▸ What this task involves: The data below should be retyped exactly, with the pictures left out.

▸ Data section:

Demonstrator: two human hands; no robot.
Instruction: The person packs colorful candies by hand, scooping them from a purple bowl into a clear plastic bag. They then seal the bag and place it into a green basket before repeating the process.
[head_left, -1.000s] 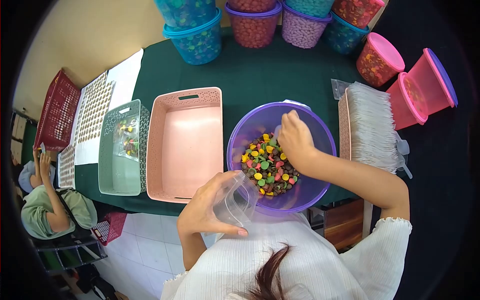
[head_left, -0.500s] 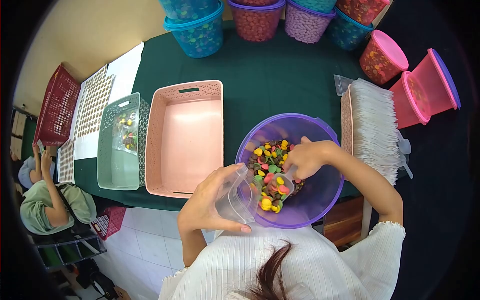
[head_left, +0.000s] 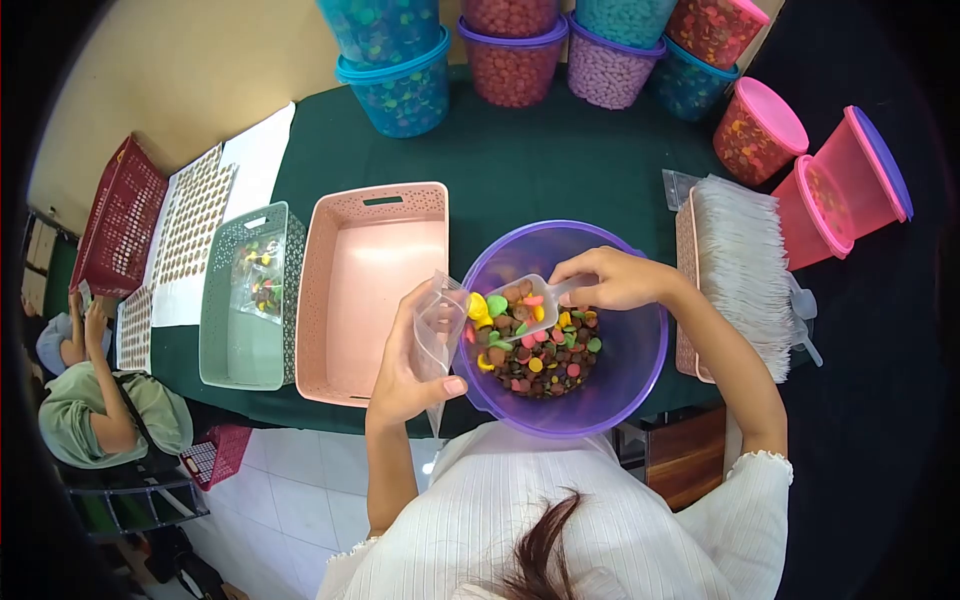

▸ Exercise answer:
Demonstrator: two human hands; no robot.
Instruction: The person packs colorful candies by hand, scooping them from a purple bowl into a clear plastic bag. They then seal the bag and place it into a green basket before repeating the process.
[head_left, -1.000s] 
[head_left, -0.500s] 
[head_left, +0.000s] 

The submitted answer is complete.